DANIŞTAY TETKİK HÂKİMİ …'NUN DÜŞÜNCESİ : Temyizden vazgeçme dilekçesi verilmesi nedeniyle, temyiz istemi hakkında karar verilmesine yer olmadığına karar verilmesi gerektiği düşünülmektedir.
TÜRK MİLLETİ ADINA
Karar veren Danıştay Sekizinci Dairesince, Tetkik Hâkiminin açıklamaları dinlendikten ve dosyadaki belgeler incelendikten sonra işin gereği görüşüldü:
HUKUKİ DEĞERLENDİRME:
6100 sayılı Hukuk Muhakemeleri Kanunu'nun 307. maddesinde feragat, davacının talep sonucundan kısmen veya tamamen vazgeçmesi olarak tanımlanmış, 309/1. maddesinde feragat beyanının dilekçe ile veya yargılama sırasında sözlü olarak yapılacağı, 309/4. maddesinde feragat ve kabulün kayıtsız ve şartsız olması gerektiği, 310. maddesinde, feragat ve kabulün, hüküm kesinleşinceye kadar her zaman yapılabileceği, 311. maddesinde ise, feragatin kesin bir hükmün hukuki sonuçlarını doğuracağı belirtilmiştir.

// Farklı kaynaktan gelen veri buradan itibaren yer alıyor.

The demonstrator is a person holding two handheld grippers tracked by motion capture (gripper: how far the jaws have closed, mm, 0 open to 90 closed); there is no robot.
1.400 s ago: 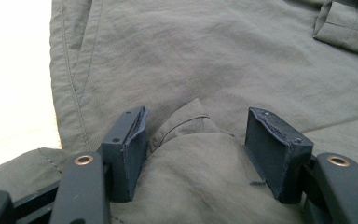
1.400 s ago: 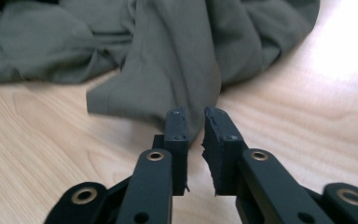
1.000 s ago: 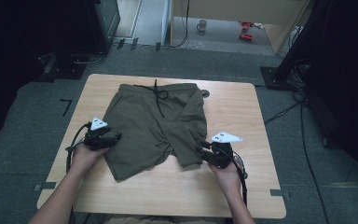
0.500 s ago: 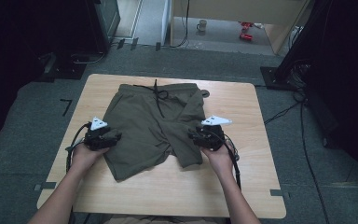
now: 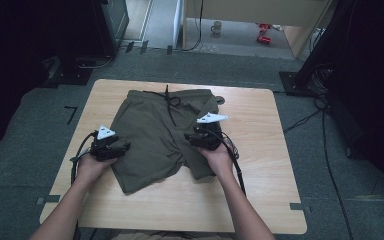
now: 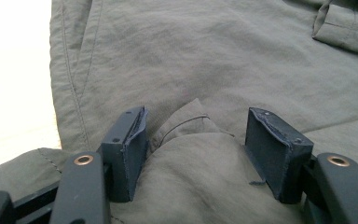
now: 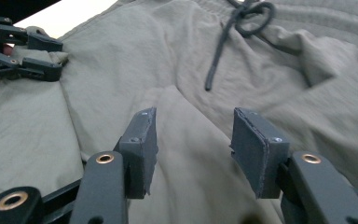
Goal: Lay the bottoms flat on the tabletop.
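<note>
With a fold of the shorts (image 6: pixel 200 154) bunched between the left gripper's (image 6: pixel 198 140) unclenched jaws and the right gripper (image 7: pixel 193 140) just opening, empty, above the cloth, either could snag and rumple the fabric.

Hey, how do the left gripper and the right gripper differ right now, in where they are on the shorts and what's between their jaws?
The left gripper sits at the outer edge of one leg of the shorts, while the right gripper is over the other leg, nearer the waist. The left's jaws flank a raised fold; the right's, just opened wider, have flat cloth below. Both point inward over the shorts.
</note>
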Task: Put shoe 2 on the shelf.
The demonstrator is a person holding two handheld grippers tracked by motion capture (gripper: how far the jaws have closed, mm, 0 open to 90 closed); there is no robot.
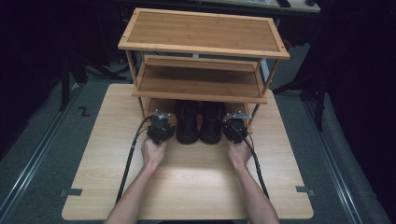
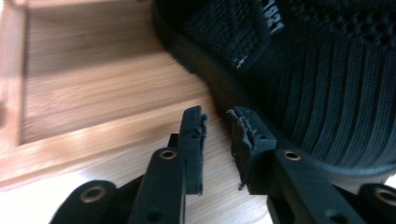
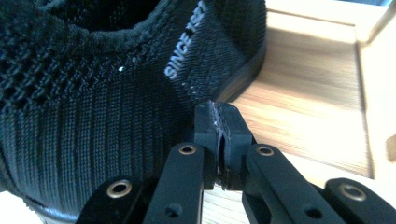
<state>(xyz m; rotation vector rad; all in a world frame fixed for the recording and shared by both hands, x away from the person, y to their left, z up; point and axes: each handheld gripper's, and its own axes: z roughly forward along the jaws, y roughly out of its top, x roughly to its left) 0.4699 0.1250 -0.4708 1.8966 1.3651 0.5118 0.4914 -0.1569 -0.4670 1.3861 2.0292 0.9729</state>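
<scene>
High view: two black shoes (image 1: 199,122) sit in the rack (image 1: 201,88).
Left tool (image 2: 217,116) narrow, empty; right tool (image 3: 219,108) pinched shut, empty, beside the shoes. Next, probably pull hands away.

Two black shoes (image 1: 200,122) side by side between the jaws of two grippers, left gripper (image 1: 162,129) and right gripper (image 1: 233,127); one three-shelf wooden rack (image 1: 201,49) beyond them; one table (image 1: 187,182).
</scene>
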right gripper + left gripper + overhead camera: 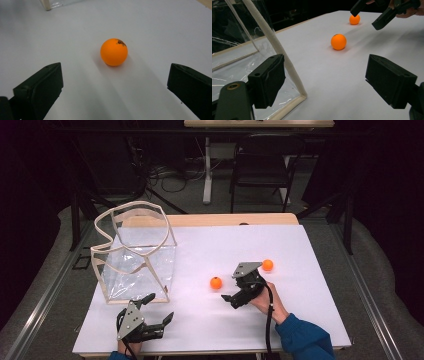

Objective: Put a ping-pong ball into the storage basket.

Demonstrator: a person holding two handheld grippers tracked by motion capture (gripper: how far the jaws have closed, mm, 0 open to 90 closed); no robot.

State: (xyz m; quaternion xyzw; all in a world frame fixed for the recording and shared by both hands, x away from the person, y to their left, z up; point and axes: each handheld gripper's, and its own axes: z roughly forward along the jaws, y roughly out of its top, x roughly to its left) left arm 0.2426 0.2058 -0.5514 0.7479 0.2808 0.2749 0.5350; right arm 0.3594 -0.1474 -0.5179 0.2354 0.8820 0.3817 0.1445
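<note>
Two orange balls lie on the white table top [305, 320]. The nearer ball [216, 282] [338, 41] [114, 52] rests just ahead of my right gripper [231, 289] [115, 87], which is open, its jaws wide apart and short of the ball. The second ball [267, 265] [354, 19] sits behind that gripper, to the right. My left gripper [159, 308] [327, 82] stands open near the front left edge with nothing between its fingers. A clear plastic bag with cream trim [135, 252] [277, 45] stands upright just beyond it, its corner close to the left jaw.
The right gripper [374, 12] also shows far off in the left gripper view. A corner of the bag [47, 3] shows at the top of the right gripper view. A black chair [262, 165] and a table leg [207, 170] stand on the floor beyond the table.
</note>
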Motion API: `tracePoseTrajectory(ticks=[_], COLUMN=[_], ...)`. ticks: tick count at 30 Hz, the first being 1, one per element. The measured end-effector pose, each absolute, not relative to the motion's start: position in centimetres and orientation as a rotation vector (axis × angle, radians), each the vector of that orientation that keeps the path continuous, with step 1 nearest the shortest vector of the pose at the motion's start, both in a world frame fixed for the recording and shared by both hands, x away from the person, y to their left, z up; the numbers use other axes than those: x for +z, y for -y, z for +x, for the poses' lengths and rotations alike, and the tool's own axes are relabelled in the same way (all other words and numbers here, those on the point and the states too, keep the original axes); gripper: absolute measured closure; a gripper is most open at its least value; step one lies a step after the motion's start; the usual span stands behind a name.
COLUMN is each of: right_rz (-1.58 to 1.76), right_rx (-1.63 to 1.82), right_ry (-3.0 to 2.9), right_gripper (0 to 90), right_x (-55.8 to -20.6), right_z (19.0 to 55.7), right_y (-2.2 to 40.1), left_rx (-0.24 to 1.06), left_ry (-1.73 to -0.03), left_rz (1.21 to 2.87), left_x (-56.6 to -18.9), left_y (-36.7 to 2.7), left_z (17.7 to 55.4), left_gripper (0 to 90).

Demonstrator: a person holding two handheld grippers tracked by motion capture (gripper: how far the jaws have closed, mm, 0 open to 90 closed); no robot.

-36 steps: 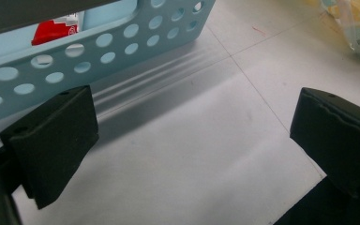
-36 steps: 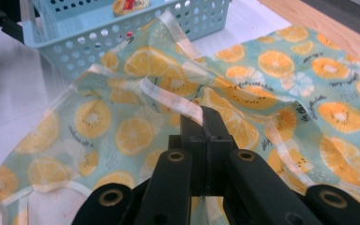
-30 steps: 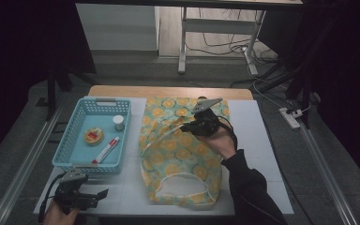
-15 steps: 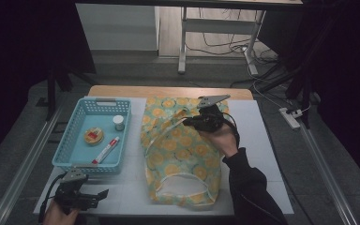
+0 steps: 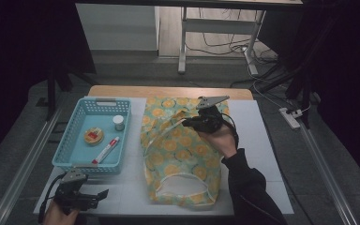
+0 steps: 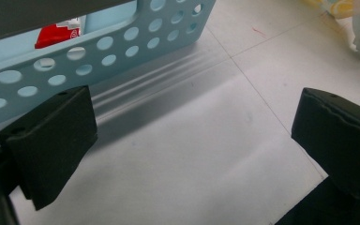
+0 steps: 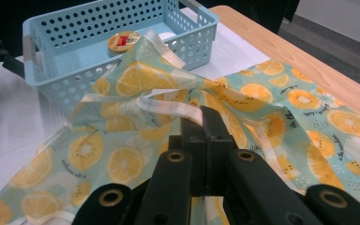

Davalı idare tarafından 29/03/2022 tarihli dilekçe ile Mahkeme kararının temyiz edildiği, 30/05/2022 tarihinde kayda giren dilekçeleri ile de dava konusu taşınmaz ile ilgili İzmir Valiliği Çevre ve Şehircilik İl Müdürlüğünden alınan ... sayılı "Temyizden Vazgeçme Oluru" sunularak temyiz taleplerinden vazgeçtiklerinin belirtildiği görülmüştür.
Bu durumda, davalı İzmir Valiliği'nin temyizden vazgeçildiği, bu konuda olur alındığının belirtilmiş olması nedeniyle, temyiz başvurularının esası hakkında karar verilmesine hukuken olanak bulunmamaktadır.
KARAR SONUCU:
Açıklanan nedenlerle;
1- TEMYİZ İSTEMİ HAKKINDA KARAR VERİLMESİNE YER OLMADIĞINA,
2- Temyiz giderlerinin istemde bulunan üzerinde bırakılmasına,
3- Posta gideri avansından varsa artan tutarın taraflara iadesine
09/06/2022 tarihinde oybirliği ile karar verildi.